There is no evidence that there was a large number who were infected but
not symptomatic (as, for instance, with West Nile virus). This is fortunate,
because it means that the 8,000 is not really 800,000. Some experts claim
there’s a reservoir somewhere, probably in humans, and predicted
that it would come back again in the fall of 2003. This is the standard
thing viruses do—come in November and leave by June, like flu or
the common cold. In October my forecast was that SARS would not reappear,
that it’s gone, and that the only place it exists now is in some
unknown animal reservoir in China. Could it come out again? Yes, it could,
but the Chinese should be ready for it next time, and it should be quickly
contained. So far my prediction has held up.
The bottom line is that it’s these non-equilibrium viruses that we need to be concerned about. They emerge from a huge pool in nature to cause havoc among us.
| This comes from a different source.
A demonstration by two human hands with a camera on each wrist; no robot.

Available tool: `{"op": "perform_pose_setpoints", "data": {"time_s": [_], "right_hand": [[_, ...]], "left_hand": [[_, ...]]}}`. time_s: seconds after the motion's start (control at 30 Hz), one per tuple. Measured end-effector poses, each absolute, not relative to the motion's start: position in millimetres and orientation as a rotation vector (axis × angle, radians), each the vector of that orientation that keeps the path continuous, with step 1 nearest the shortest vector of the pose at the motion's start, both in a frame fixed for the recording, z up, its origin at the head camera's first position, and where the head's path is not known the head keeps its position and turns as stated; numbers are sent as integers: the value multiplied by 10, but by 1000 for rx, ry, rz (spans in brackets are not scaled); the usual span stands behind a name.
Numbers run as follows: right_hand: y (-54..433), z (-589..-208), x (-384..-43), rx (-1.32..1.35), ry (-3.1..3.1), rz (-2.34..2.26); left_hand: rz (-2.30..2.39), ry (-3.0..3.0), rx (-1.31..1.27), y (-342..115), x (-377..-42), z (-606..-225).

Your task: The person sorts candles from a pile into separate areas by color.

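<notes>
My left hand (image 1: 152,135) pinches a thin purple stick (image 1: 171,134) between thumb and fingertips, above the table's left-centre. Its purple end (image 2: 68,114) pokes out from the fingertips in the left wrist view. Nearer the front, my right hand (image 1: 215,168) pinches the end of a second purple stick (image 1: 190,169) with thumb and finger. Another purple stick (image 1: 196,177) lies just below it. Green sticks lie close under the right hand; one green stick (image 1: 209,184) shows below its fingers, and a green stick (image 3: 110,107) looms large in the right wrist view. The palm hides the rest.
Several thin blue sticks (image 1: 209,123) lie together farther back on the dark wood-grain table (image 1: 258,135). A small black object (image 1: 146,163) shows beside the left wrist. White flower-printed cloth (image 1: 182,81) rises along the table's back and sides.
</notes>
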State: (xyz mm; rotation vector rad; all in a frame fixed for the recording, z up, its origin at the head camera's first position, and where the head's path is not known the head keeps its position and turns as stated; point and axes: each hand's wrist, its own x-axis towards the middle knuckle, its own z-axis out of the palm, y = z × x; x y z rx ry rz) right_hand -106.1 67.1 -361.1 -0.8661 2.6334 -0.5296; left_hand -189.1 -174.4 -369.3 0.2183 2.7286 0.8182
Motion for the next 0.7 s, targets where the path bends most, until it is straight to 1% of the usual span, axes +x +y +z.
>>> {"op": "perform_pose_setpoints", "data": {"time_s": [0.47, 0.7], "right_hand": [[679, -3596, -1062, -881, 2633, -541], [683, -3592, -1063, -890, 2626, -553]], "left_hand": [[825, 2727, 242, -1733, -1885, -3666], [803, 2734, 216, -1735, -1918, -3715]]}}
Although I don’t see SARS in our future, we have to expect that more viruses will emerge. This huge reservoir is not going to just sit there and stay in its species; some of the viruses are going to jump over to our species. We should consider this at least as much of a challenge as bioterrorism. In fact, it’s sort of nature’s own bioterrorism and, fortunately, similar. We can employ the same public health skills that have been put on alert to deal with bioterrorism to watch out for viruses coming out of nature. SARS was a good rehearsal.
David Baltimore, Caltech’s president since 1997, has good reason
to appreciate viruses; he’s been studying them for a long time. He
won the Nobel Prize in 1975 for his discovery of reverse transcriptase,
an enzyme that allows a strand of RNA to copy itself back into DNA—work
published in 1970 that came out of his research on how cancer-causing
RNA viruses manage to infect a healthy cell. The discovery added significantly
to scientists’ understanding of retroviruses such as HIV. Baltimore
earned his BA in chemistry from Swarthmore College in 1960 and his PhD
in biology from Rockefeller University in 1964. He was founding director
of MIT’s Whitehead Institute and spent most of his professional career
at MIT (except for a few years at Rockefeller University, as a professor
and president) before coming to Caltech. From 1996 to 2002, he has chaired
the National Institutes of Health AIDS Vaccine Research Committee. This
article was adapted from Baltimore’s Watson Lecture last fall.